(Records contained in a dataset)
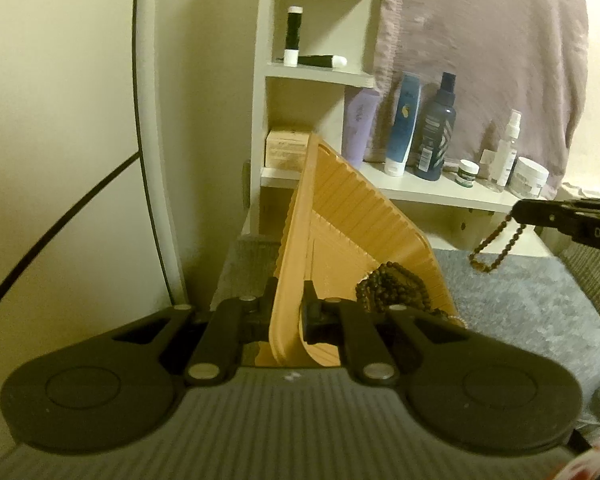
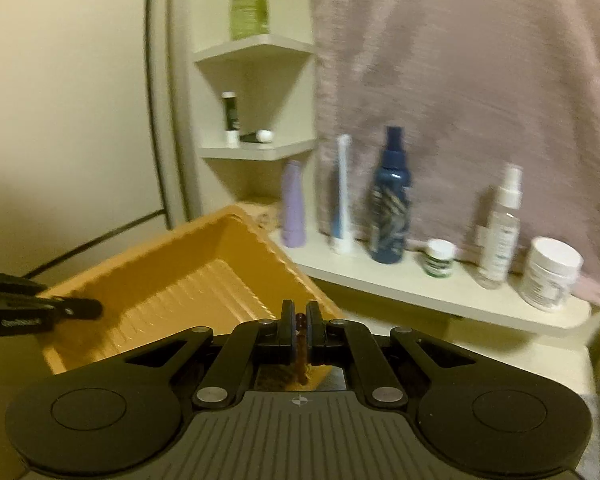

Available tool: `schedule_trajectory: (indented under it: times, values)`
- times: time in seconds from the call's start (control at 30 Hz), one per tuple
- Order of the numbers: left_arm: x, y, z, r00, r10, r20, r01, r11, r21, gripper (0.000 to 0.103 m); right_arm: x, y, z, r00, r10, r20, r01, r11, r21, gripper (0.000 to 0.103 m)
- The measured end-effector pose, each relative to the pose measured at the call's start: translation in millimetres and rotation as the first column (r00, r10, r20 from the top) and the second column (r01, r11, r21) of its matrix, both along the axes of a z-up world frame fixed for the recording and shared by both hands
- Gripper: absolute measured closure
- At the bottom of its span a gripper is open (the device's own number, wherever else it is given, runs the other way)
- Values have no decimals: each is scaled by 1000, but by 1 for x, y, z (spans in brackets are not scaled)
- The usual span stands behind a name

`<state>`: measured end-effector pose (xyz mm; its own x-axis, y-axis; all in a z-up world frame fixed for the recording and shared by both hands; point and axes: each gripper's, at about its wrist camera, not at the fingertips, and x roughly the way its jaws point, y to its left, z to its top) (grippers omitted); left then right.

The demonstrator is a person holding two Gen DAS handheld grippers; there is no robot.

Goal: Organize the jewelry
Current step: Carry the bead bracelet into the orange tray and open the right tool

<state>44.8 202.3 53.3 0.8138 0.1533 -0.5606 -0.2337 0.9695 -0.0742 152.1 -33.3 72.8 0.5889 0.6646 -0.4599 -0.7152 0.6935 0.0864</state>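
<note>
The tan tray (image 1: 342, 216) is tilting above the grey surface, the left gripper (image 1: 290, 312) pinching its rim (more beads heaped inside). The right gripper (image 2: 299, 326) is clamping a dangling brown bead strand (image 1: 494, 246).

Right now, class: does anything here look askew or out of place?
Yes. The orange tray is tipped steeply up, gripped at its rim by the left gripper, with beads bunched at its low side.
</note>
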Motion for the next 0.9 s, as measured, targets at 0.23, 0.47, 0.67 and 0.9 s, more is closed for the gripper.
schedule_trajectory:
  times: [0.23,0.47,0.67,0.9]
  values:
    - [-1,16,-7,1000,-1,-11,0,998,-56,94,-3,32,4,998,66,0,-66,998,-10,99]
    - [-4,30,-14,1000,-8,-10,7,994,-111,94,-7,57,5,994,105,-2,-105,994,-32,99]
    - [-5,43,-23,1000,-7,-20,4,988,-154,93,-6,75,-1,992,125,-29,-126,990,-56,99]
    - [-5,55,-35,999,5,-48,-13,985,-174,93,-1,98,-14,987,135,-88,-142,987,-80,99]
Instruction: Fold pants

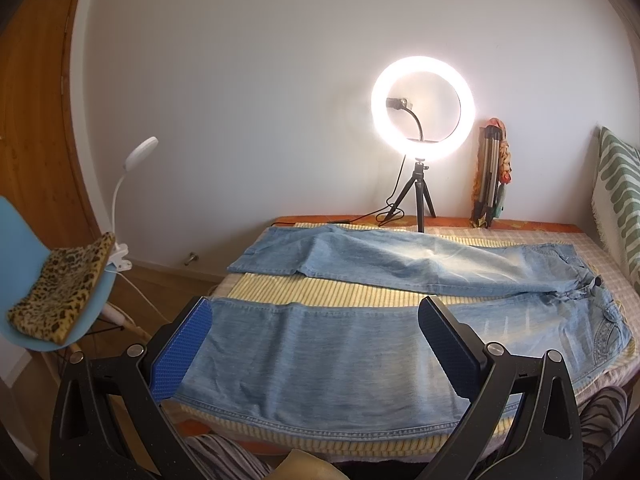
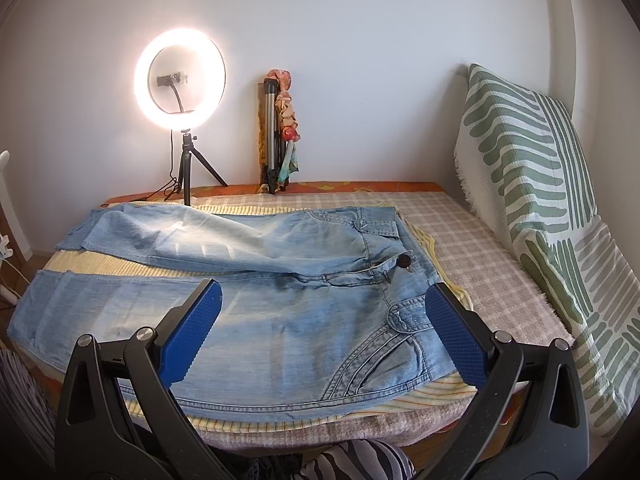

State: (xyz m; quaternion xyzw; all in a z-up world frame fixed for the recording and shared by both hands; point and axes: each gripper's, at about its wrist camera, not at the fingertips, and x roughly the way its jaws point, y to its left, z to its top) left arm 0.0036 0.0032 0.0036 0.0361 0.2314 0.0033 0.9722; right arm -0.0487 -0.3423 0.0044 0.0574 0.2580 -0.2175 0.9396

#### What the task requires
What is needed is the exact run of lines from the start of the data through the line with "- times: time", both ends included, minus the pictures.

#### Solution
Available tool: `schedule_trajectory: (indented under it: times, values)`
- times: time in seconds from the call's start (control at 30 Hz), one per tuple

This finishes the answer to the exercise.